Binary Boy matches subjects using expressions based on the keywords AND, OR and NOT.
For example, the search string apple OR orange would download any article whose subject contained either the word "apple" or the word "orange" or both.
The text matches even if it appears within another word. For example, a search for "truck" matches the subject "My cool firetruck.jpg".
jpg AND baseball downloads the file only if both "jpg" and "baseball" appear in the subject.
Text within quotes is treated as a single word. mp3 AND "monkey dance" matches ifthesubject contains mp3 as well as the complete phrase "monkeyt dance". If you need to search for a special keyword such as AND, OR or NOT, you must put it in quotes.
You can create more complex expressions with parentheses: ".jpg" AND (skiing OR "speed skating") AND NOT luge finds jpg pictures of both skiing while discarding subjects containing "luge".
The comma works similar to OR. You can use it to separate several expressions in a single search string. For example, gif OR .jpg, .mpg, .mp3 AND "Cool Band" matches if the subject contains .gif or .jpg or if it contains .mpg or if it contains both .mp3 and Cool Band.
You can replace AND, OR and NOT with the symbols &, | and !. So the above expression is equivalent to:
".jpg" & (skiing | "speed skating") & !luge
You can use the * and ? wildcards in both quoted and unquoted text. * matches any string of characters and ? matches a single character.
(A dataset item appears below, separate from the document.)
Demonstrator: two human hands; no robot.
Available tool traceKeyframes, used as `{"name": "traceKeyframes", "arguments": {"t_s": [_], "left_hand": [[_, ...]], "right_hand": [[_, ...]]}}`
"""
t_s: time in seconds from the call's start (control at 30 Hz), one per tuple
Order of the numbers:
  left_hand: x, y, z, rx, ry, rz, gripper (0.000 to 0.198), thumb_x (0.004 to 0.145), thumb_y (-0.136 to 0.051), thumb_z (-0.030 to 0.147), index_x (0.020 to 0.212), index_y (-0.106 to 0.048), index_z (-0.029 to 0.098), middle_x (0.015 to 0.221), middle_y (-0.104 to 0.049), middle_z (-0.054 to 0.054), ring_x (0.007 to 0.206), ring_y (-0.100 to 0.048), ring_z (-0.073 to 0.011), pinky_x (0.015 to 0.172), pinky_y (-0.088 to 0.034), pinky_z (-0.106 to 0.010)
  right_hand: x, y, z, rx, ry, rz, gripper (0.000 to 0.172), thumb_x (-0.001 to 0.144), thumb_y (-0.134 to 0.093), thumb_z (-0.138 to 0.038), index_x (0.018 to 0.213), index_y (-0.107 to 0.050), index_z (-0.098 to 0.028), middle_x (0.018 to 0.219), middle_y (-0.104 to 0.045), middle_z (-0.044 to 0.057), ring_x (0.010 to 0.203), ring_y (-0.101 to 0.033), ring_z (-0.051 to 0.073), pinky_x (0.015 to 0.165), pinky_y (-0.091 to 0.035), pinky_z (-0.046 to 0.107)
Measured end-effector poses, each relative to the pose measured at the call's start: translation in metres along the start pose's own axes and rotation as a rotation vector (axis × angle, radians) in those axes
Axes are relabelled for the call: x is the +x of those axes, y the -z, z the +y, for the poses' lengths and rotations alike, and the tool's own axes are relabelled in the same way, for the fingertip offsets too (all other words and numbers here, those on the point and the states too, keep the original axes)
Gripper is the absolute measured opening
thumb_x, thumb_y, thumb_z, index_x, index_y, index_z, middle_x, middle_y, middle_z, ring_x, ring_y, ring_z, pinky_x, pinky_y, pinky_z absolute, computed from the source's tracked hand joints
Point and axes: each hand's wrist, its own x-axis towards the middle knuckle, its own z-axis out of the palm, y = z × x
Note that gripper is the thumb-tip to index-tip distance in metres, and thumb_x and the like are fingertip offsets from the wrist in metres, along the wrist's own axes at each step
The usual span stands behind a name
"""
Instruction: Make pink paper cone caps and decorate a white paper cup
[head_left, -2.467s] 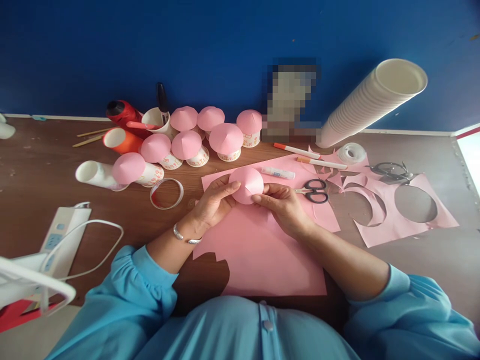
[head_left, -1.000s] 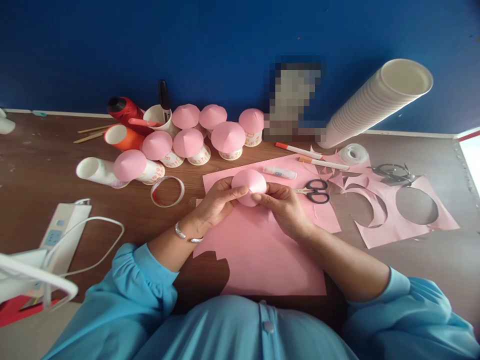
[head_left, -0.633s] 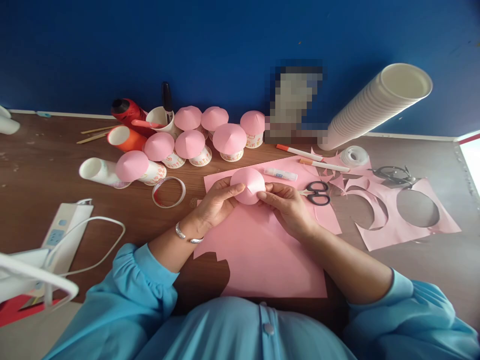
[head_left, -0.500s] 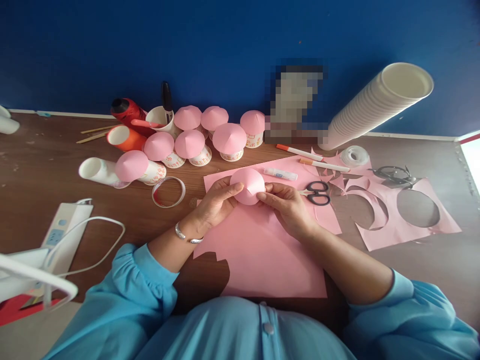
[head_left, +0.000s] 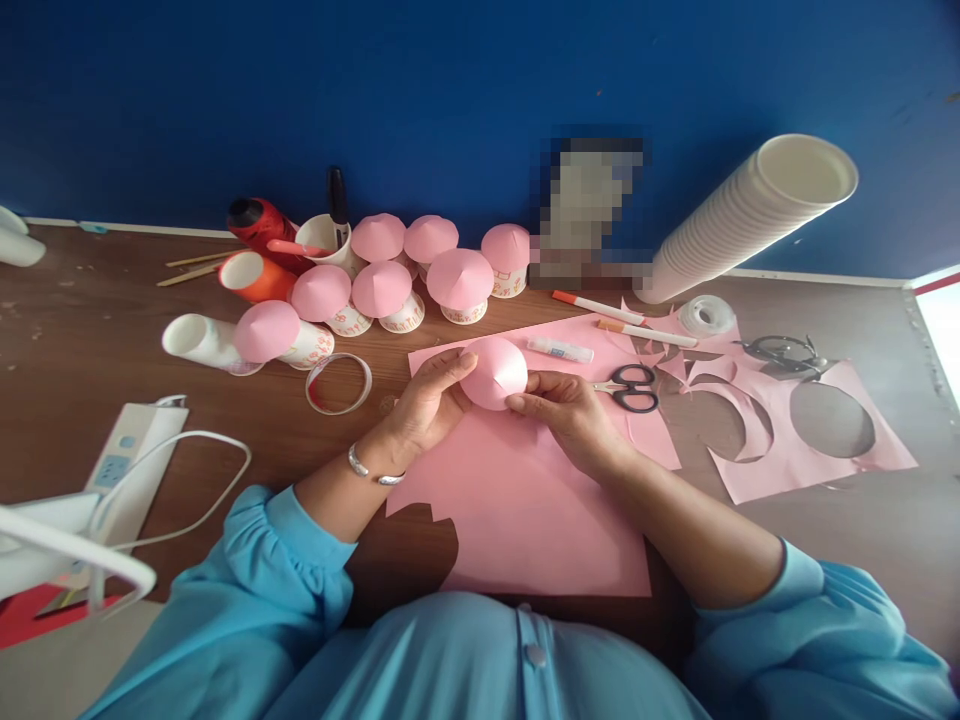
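A pink paper cone (head_left: 493, 374) is held between my two hands over a large pink paper sheet (head_left: 540, 510). My left hand (head_left: 437, 400) grips its left edge, thumb on the upper left side and fingers underneath. On the lower right edge, my right hand (head_left: 564, 410) pinches the paper near an overlapping seam. A glue stick (head_left: 560, 349) lies on the sheet just behind the cone. Black-handled scissors (head_left: 634, 388) rest to the right of my right hand, their blades partly hidden behind it.
Several paper cups with pink cone roofs (head_left: 460, 279) stand along the wall. A tape roll (head_left: 338, 384) lies to the left. On the right are a tall cup stack (head_left: 750, 215), markers (head_left: 649, 332), clear tape (head_left: 706, 315) and cut paper scraps (head_left: 892, 425). A power strip (head_left: 124, 465) sits at left.
The cone has shifted slightly left and turned a little in my hands. My left thumb has moved up along its edge, and my right hand stays at the lower right edge.
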Motion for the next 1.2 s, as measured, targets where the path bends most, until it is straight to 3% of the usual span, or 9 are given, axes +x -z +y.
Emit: {"name": "traceKeyframes", "arguments": {"t_s": [0.13,0.4,0.6,0.8,0.9,1.0,1.2], "left_hand": [[-0.002,-0.004,0.007,-0.017,-0.03,0.074,0.021,0.078,-0.087,0.032,0.076,-0.074,0.015,0.08,-0.072,-0.001,0.077,-0.065,-0.0153,0.076,-0.052,-0.028],[-0.011,-0.005,0.016,0.174,0.001,0.073,0.023,0.081,-0.085,0.035,0.083,-0.078,0.014,0.083,-0.072,-0.003,0.08,-0.063,-0.0154,0.078,-0.051,-0.028],[-0.037,0.014,0.021,0.216,-0.036,0.22,0.027,0.075,-0.089,0.038,0.076,-0.076,0.013,0.07,-0.069,-0.002,0.065,-0.06,-0.0126,0.063,-0.048,-0.027],[-0.067,0.043,0.026,0.157,-0.063,0.33,0.033,0.071,-0.091,0.04,0.085,-0.075,0.014,0.083,-0.075,-0.005,0.076,-0.068,-0.0165,0.067,-0.056,-0.029],[-0.069,0.056,0.028,0.215,-0.1,0.375,0.04,0.069,-0.093,0.045,0.086,-0.074,0.014,0.09,-0.076,-0.006,0.084,-0.071,-0.0181,0.075,-0.06,-0.031],[-0.065,0.063,0.03,0.289,-0.088,0.382,0.043,0.067,-0.093,0.047,0.084,-0.074,0.012,0.084,-0.075,-0.006,0.079,-0.071,-0.0172,0.075,-0.062,-0.032],[-0.079,0.063,0.037,0.495,-0.081,0.447,0.043,0.069,-0.094,0.038,0.096,-0.077,0.009,0.081,-0.076,-0.008,0.068,-0.072,-0.0176,0.067,-0.061,-0.03]], "right_hand": [[0.001,0.001,0.001,0.027,0.005,0.013,0.034,0.071,-0.089,-0.051,0.077,-0.075,-0.02,0.073,-0.066,0.0,0.071,-0.055,0.015,0.071,-0.043,0.03],[0.0,0.001,0.0,0.106,0.021,0.055,0.035,0.076,-0.085,-0.052,0.075,-0.072,-0.02,0.071,-0.066,0.001,0.067,-0.055,0.014,0.066,-0.041,0.029],[-0.002,-0.001,0.001,-0.002,0.027,0.041,0.038,0.077,-0.082,-0.056,0.078,-0.074,-0.019,0.074,-0.067,0.002,0.069,-0.054,0.014,0.065,-0.039,0.03],[0.0,-0.008,-0.002,-0.077,0.091,0.039,0.035,0.073,-0.084,-0.049,0.092,-0.079,-0.02,0.083,-0.071,0.003,0.073,-0.057,0.016,0.071,-0.043,0.032],[-0.003,-0.013,-0.006,-0.157,0.09,-0.015,0.031,0.075,-0.081,-0.048,0.087,-0.079,-0.019,0.079,-0.07,0.003,0.071,-0.058,0.016,0.069,-0.045,0.033],[-0.011,-0.018,-0.008,-0.217,0.074,-0.099,0.027,0.076,-0.079,-0.046,0.081,-0.077,-0.019,0.078,-0.07,0.003,0.071,-0.059,0.016,0.069,-0.048,0.033],[-0.034,-0.023,-0.005,-0.4,0.095,-0.26,0.021,0.085,-0.073,-0.042,0.087,-0.077,-0.021,0.083,-0.073,0.004,0.075,-0.062,0.018,0.072,-0.052,0.035]]}}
The string *.jpg finds all jpg files. The string *.?pg finds both jpg and mpg files.
Search and filter strings are case-insensitive. olyMPICS matches Olympics.
You can reduce wasted download time by preceding your search string with the file extensions you're looking for: (.jpg | .gif) & baseball
Filter strings have exactly the same syntax as search strings. However, any subject matching a filter string is discarded even if the subject matches the search string. Use filter strings to avoid downloading spam and other unwanted articles.